◆ **Work instruction**
Transcribe all of the data exactly. Images stay out.

◆ **Input data**
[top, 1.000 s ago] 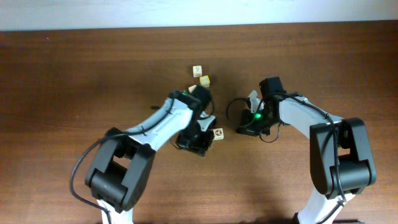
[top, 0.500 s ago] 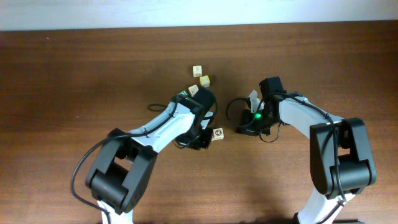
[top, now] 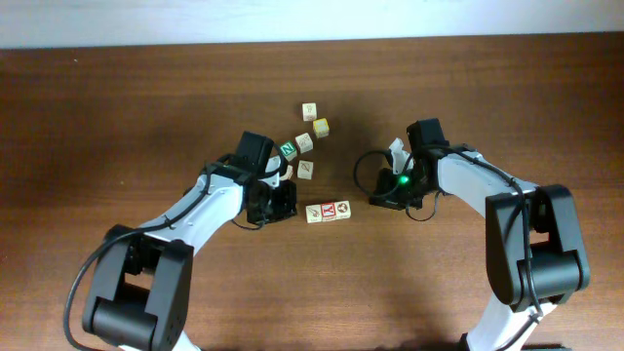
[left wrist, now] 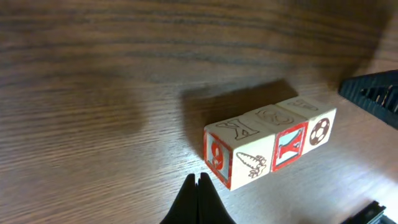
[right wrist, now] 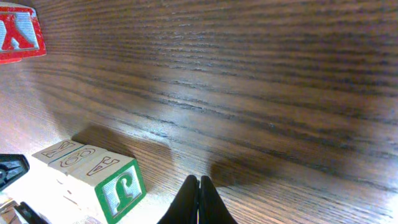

◆ **Response to the task**
[top, 1.000 s ago] 
[top, 0.500 s ago] 
[top, now] 
[left wrist, now] 
[right wrist, now] 

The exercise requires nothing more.